Ach ja, ich vergass, das Interessanteste zu erwähnen: Metatron hat nicht nur die Aufgabe, den Willen Gottes an die Propheten, Engel und Dämonen zu übermitteln, seine wichtigste Aufgabe (über die sich kaum etwas findet) ist, das Leid der Menschen, die zu Gott kommen, von ihnen zu nehmen und Gott aufzuladen. Und damit er das überhaupt ertragen kann, ist er blind.


Eher humoristisch angemerkt sei, dass die englisch-sprachige Wikipedia ausdrücklich darauf hinweist, dass Metatron nicht zu verwechseln sei mit Megatron, einer Figur aus den Transformers-Filmen, dessen Eintrag verdienterweise sechs Mal umfangreicher ausfällt.

Ubique naufragium

Wir haben bereits Fred Uhlman und seine Feststellung zitiert:

Sub specie aeternitatis we all, without exception, are failures.

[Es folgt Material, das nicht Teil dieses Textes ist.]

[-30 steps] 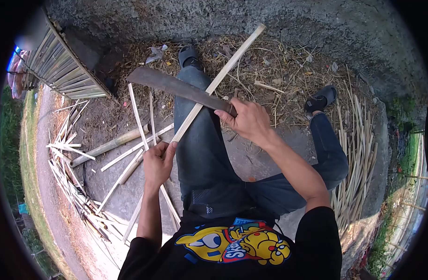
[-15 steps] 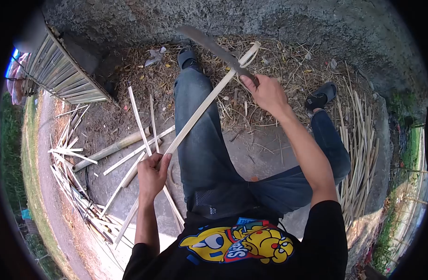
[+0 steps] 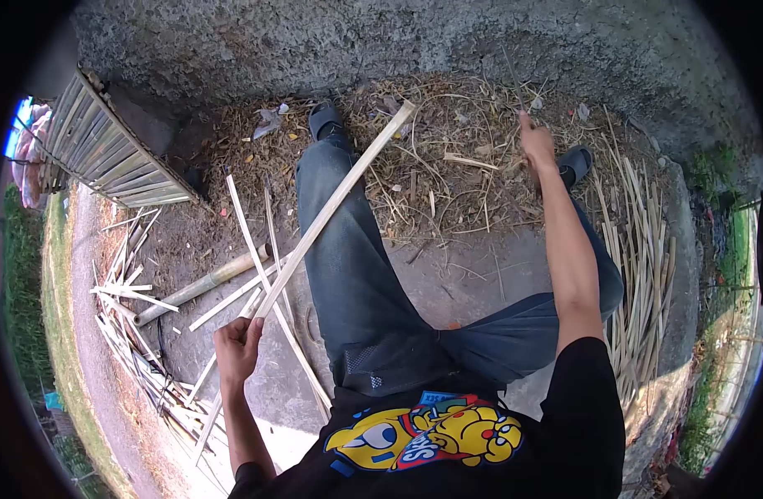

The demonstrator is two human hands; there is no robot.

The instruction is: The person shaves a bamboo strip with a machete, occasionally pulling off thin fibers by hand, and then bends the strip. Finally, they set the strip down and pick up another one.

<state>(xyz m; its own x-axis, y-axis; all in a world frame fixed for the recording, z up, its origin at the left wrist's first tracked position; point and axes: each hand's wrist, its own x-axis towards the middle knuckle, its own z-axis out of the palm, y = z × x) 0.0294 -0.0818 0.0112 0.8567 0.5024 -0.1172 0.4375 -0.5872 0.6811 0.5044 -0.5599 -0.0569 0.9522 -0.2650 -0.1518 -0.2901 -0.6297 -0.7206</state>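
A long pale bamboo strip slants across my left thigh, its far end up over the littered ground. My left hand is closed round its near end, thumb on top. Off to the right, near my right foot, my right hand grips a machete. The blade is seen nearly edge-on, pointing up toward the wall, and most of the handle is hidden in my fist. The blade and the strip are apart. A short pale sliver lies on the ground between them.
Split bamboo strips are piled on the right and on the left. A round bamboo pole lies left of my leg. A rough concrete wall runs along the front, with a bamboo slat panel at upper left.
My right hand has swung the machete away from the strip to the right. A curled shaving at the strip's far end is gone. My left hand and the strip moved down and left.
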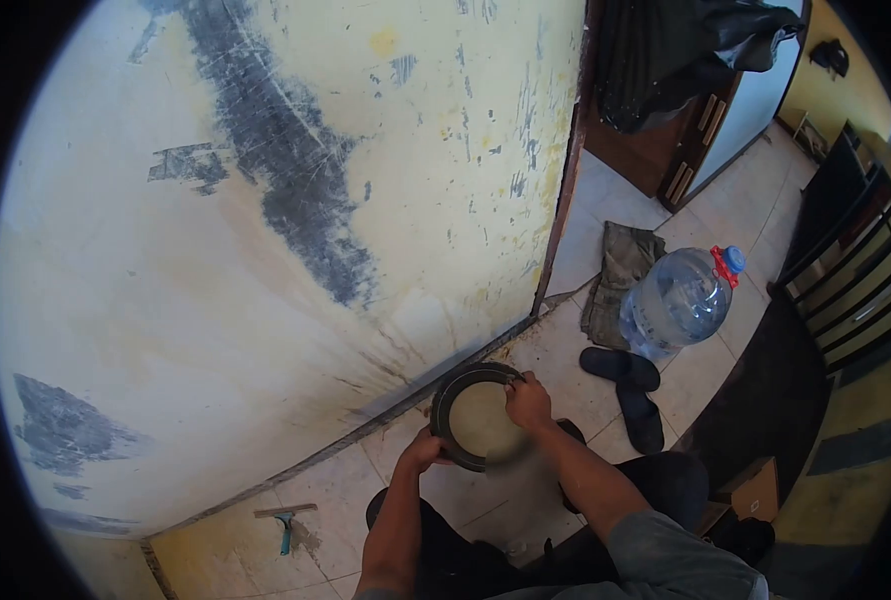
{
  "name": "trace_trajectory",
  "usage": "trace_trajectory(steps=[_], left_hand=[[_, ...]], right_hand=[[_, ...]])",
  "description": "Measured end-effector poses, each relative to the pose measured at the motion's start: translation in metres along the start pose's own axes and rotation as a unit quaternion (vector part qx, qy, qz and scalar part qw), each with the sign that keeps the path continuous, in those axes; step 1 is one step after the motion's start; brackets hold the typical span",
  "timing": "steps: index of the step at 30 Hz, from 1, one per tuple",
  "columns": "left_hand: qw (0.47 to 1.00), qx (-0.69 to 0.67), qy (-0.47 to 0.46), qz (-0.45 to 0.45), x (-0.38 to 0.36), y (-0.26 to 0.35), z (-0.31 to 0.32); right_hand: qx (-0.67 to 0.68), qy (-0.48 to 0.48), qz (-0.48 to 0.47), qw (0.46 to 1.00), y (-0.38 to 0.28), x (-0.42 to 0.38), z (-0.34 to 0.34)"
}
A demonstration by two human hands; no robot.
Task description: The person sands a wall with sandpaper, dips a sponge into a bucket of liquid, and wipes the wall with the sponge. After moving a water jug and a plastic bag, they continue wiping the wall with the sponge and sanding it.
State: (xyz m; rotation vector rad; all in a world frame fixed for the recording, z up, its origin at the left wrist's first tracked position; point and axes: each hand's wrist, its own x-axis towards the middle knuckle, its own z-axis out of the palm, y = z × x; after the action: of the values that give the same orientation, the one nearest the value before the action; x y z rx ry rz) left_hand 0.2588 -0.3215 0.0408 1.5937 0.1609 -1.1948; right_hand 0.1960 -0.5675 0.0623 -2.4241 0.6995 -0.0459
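A round, dark-rimmed basin (pixel 442 405) with a pale beige inside is held low in front of me, close to the foot of the wall. I cannot make out whether the beige is liquid, powder or the basin's own bottom. My left hand (pixel 423 452) is closed on its lower left rim. At the upper right rim, my right hand (pixel 528 402) is closed too, with fingers bent over the edge. A squeegee-like scraper (pixel 285 522) with a teal handle lies on the tiles to the left, beside a damp patch.
The scraped, patchy wall (pixel 445 200) rises close on the left. To the right are a large water bottle (pixel 677 300), a folded cloth (pixel 620 275) and dark slippers (pixel 640 412). A slatted black chair (pixel 855 270) and a cardboard box (pixel 752 492) stand farther right.
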Motion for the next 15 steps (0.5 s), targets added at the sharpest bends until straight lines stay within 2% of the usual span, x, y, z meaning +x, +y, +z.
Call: trace_trajectory(steps=[2,4,5,7,10,11,13,15], left_hand=[[1.0,0.009,-0.029,0.001,0.015,0.015,0.037],[0.999,-0.013,-0.039,0.001,0.034,0.022,0.073],[0.998,-0.032,-0.044,0.01,0.042,0.024,0.092],[0.997,-0.06,-0.04,0.022,0.056,0.023,0.126],[0.994,-0.111,-0.003,0.024,0.062,0.024,0.158],[0.994,-0.104,0.008,0.031,0.071,0.019,0.16],[0.997,-0.039,0.038,0.048,0.079,0.017,0.158],[0.996,0.024,0.054,0.072,0.066,0.024,0.161]], right_hand=[[-0.014,0.033,0.012,0.999,0.03,-0.005,-0.017],[-0.122,0.232,-0.092,0.961,0.05,-0.014,-0.033],[-0.127,0.245,-0.093,0.957,0.054,-0.017,-0.039],[-0.139,0.231,-0.119,0.955,0.052,-0.028,-0.052],[-0.084,0.123,-0.075,0.986,0.062,-0.035,-0.046],[-0.075,0.083,-0.061,0.992,0.064,-0.035,-0.046],[0.069,0.061,-0.035,0.995,0.078,-0.04,-0.041],[0.064,0.031,0.039,0.997,0.078,-0.046,-0.051]])
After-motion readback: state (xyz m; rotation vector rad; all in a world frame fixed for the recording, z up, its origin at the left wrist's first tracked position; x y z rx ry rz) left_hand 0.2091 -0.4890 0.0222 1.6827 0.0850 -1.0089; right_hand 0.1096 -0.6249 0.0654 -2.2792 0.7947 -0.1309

Eine ganz ähnliche Feststellung findet sich bei Petronius Arbiter 2000 Jahre zuvor († 66, Selbstmord) in seinem Satyricon:

Si bene calculum ponas, ubique naufragium est.

Sinngemäss also: Wenn Du genau hinschaust, ist überall Schiffbruch. Der lateinische Volltext des Satyricon findet sich hier, lat. Text und auszugweise deutsche Übersetzung (allerdings ohne die hier interessierende Passage, die aus CXV stammt) hier.

Menschen abholen

holt die Menschen dort ab, wo sie sind” ergibt bei einer wörtlichen Google-Suche eindrücklich viele Ergebnisse. Zu denen, die solches tun, gehören die Salesianische Pädagogik, die Kirche, Erdogan, aber auch Gott selbst. Wir sind beruhigt, wenn auch nicht beeindruckt. Beeindruckt werden wir erst sein, wenn die Menschen dort abgeholt werden, wo sie nicht sind.